In the world of mobility, acronyms seem to be created every day. To help decipher these terms and clear up some confusion around the industry, we recently partnered with Blue Hill Research to create the Enterprise Mobility Acronym Glossary. With that in mind, I thought an IoT Q&A about some of these acronyms could be educational and helpful. Below is the conversation I had with Blue Hill’s Founder and Research Fellow Ralph Rodriguez and Research Associate Charlotte O’Donnelly.
BI — business intelligence: How has IoT affected BI and enterprise strategy/technology regarding big data?
Charlotte O’Donnelly: With BI of the past, the challenge was identifying the most valuable enterprise data and ensuring it was collected in a way that allowed it to be acted upon later. IoT devices generate thousands or even millions of daily data points, resulting in new challenges: volume, variety and velocity — the three Vs of big data. Sensors and connected equipment in airplanes, for example, may generate a terabyte of data over the course of a single flight.
IoT transforms each business access point into a new potential data source, thus drawing BI and insights from a wider range of data sources, a much larger volume of data, and from data that is changing on a per-second basis. Enterprise IoT strategies must be in real time, rather than based on historical data sources, and must incorporate significantly more types and bytes of data.
There is no shortage of data or metrics (GPS location, temperature, output, speed or time just to name a few). Therefore, the new challenge IoT presents for BI is how an enterprise properly manages and makes sense of seemingly limitless data across all areas of its operations.
CoIT — consumerization of IT: Is CoIT influencing enterprise IoT behaviors in any way? Will CoIT in this industry be as dramatic as other technologies (smartphones, wearables, etc.) at the enterprise level?
O’Donnelly: Surprisingly, IoT adoption is reversing the path that smartphones and wearables followed — it’s initially gaining traction at the industrial and enterprise level and filtering down to the consumer frontier. With industrial IoT, businesses are investing in and developing solutions to make existing devices and equipment smarter. CoIT, on the other hand, involves a behavior change that convinces businesses to purchase and use new devices instead.
So far, the value of connected consumer devices has been incremental and more novelty-focused. With many of these early consumer IoT devices, there have also been significant security concerns that have either slowed or completely halted adoption altogether.

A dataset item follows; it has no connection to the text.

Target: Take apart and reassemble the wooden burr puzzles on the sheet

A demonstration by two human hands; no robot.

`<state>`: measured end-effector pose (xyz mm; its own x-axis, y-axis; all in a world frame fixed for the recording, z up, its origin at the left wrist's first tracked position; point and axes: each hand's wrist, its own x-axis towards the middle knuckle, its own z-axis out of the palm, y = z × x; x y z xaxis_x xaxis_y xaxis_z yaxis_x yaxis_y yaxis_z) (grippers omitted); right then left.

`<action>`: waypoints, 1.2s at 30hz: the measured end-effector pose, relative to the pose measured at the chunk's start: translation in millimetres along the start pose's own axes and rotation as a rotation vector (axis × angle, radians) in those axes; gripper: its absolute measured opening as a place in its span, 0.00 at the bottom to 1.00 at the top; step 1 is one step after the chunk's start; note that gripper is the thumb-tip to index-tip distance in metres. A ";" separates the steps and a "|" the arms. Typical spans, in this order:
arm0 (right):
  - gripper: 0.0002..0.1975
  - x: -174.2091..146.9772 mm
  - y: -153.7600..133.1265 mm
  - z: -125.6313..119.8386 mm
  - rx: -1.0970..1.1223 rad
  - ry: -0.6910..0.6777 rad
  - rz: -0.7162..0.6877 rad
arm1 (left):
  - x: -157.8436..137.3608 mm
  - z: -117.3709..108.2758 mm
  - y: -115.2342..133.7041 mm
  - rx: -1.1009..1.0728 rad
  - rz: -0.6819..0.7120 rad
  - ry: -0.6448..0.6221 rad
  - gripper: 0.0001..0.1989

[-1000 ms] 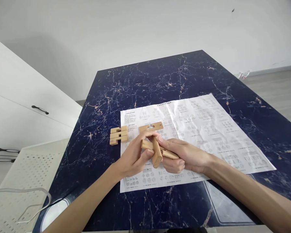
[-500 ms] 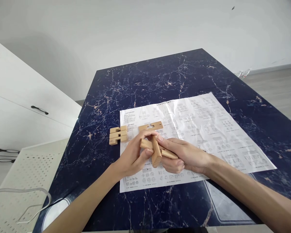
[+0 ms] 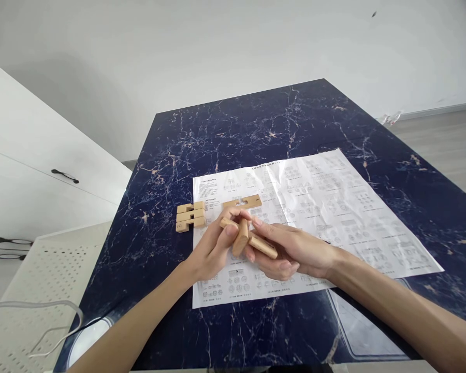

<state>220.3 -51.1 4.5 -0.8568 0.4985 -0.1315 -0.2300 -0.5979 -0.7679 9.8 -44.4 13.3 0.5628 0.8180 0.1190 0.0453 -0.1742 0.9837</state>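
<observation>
Between my hands are wooden puzzle pieces crossed over each other, above a printed sheet (image 3: 318, 207). My left hand (image 3: 213, 246) is closed round the left side, its thumb and fingers on the crossing pieces. An upright piece (image 3: 241, 237) stands in the middle, its end towards me. A slanting piece (image 3: 262, 245) reaches right and down across my right hand (image 3: 281, 248), whose fingers curl under it. Just behind, another notched wooden piece (image 3: 252, 201) lies on the sheet. Several notched wooden pieces (image 3: 190, 216) sit side by side at the sheet's left edge.
The sheet of small printed diagrams covers part of a dark blue marbled table (image 3: 233, 134). White cabinets (image 3: 42, 134) with black handles stand at left. A white cable (image 3: 31, 305) hangs by a perforated white panel (image 3: 73, 259) at lower left.
The crossed wooden pieces have turned between my hands, and the upright piece has shifted a little left. The pieces on the table have stayed where they were.
</observation>
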 end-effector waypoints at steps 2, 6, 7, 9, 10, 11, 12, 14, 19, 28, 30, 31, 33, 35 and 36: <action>0.32 -0.6 -2.2 0.5 -0.047 0.033 -0.008 | 0.7 -0.2 0.1 -0.076 -0.036 0.023 0.28; 0.31 -1.5 -6.0 3.0 -0.261 0.350 -0.122 | 3.8 -2.4 -5.1 -0.213 -0.068 0.121 0.29; 0.29 -1.5 -6.0 3.2 -0.370 0.478 -0.165 | 5.1 -3.3 -6.6 -0.240 -0.067 0.146 0.28; 0.25 -0.9 -4.2 2.4 -0.653 0.731 -0.256 | 8.0 -5.3 -8.7 -0.293 -0.061 0.178 0.28; 0.21 -0.2 -2.6 1.3 -0.812 0.830 -0.306 | 9.5 -6.2 -9.2 -0.316 -0.060 0.190 0.29; 0.17 0.7 -0.6 -0.1 -0.965 0.899 -0.354 | 10.9 -7.0 -9.3 -0.335 -0.058 0.202 0.30; 0.12 1.9 1.5 -1.7 -1.109 0.926 -0.417 | 12.1 -7.6 -9.2 -0.350 -0.058 0.212 0.31; 0.08 4.2 5.5 -5.2 -1.324 0.917 -0.528 | 13.8 -8.3 -8.5 -0.369 -0.054 0.230 0.32; 0.19 7.3 13.1 -12.6 -1.591 0.813 -0.533 | 14.8 -7.5 -6.7 -0.375 -0.052 0.248 0.30; 0.09 8.4 13.9 -17.7 -1.599 0.788 -0.503 | 15.0 -7.0 -7.9 -0.372 -0.093 0.271 0.30; 0.06 8.6 12.1 -15.9 -1.563 0.812 -0.475 | 15.1 -7.1 -7.8 -0.375 -0.098 0.265 0.31; 0.05 8.7 11.7 -15.2 -1.547 0.820 -0.463 | 15.2 -7.1 -7.7 -0.375 -0.098 0.263 0.31; 0.05 8.8 11.9 -14.7 -1.517 0.838 -0.447 | 15.4 -7.4 -7.8 -0.370 -0.101 0.266 0.32; 0.05 8.7 13.0 -15.3 -1.498 0.855 -0.436 | 15.4 -7.6 -8.0 -0.362 -0.097 0.266 0.32; 0.05 8.6 13.6 -15.9 -1.495 0.860 -0.431 | 15.3 -7.7 -8.0 -0.360 -0.095 0.266 0.32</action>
<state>217.1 -44.9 -17.1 -0.2819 0.9004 0.3312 0.6442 0.4335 -0.6302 11.7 -26.3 8.2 0.3364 0.9417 0.0101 -0.2297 0.0717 0.9706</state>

Security is influencing development and behavior in both the consumer and enterprise spheres. Manufacturers are increasingly prioritizing comprehensive IoT security solutions that protect component parts, devices, applications and cloud systems. Much of this effort is driven by consumer-level breaches that have caused abandoned device adoption and/or legal retribution. At the enterprise level, a security breach could put a company out of business, or at least significantly affect its brand reputation and ongoing operations.
IoT — internet of things: As IoT becomes more prominent, are organizations managing it uniquely, or is it being lumped into the umbrella of mobility and/or IT? Will that change?
O’Donnelly: Organizations are investing in IoT in a piecemeal fashion, resulting in a wide spectrum of management practices and deployments. Some organizations are lumping IoT network connectivity into mobility under existing cellular contracts. Many are managing deployments in-house and lack a clear view into expenses, data, usage and future strategy. Current management practices all suffer from a lack of visibility and the potential for project scope creep, especially as enterprise IoT investments scale.
In the future, organizations will likely attempt to incorporate all information technology assets (mobility, machine-to-machine, cloud, IoT and traditional legacy infrastructure) into IT management. To successfully accomplish this, IT will need to involve virtually every organizational decision-maker within the telecom, procurement and purchasing departments because an enterprise’s IT asset buyers have not traditionally been the same people setting up carrier accounts or paying the bills. IoT will scale to radically transform the entire scope of business operations (like mobility but on a much grander scale); its management will need to be an overarching, enterprise-wide strategy rather than a departmental or regional one.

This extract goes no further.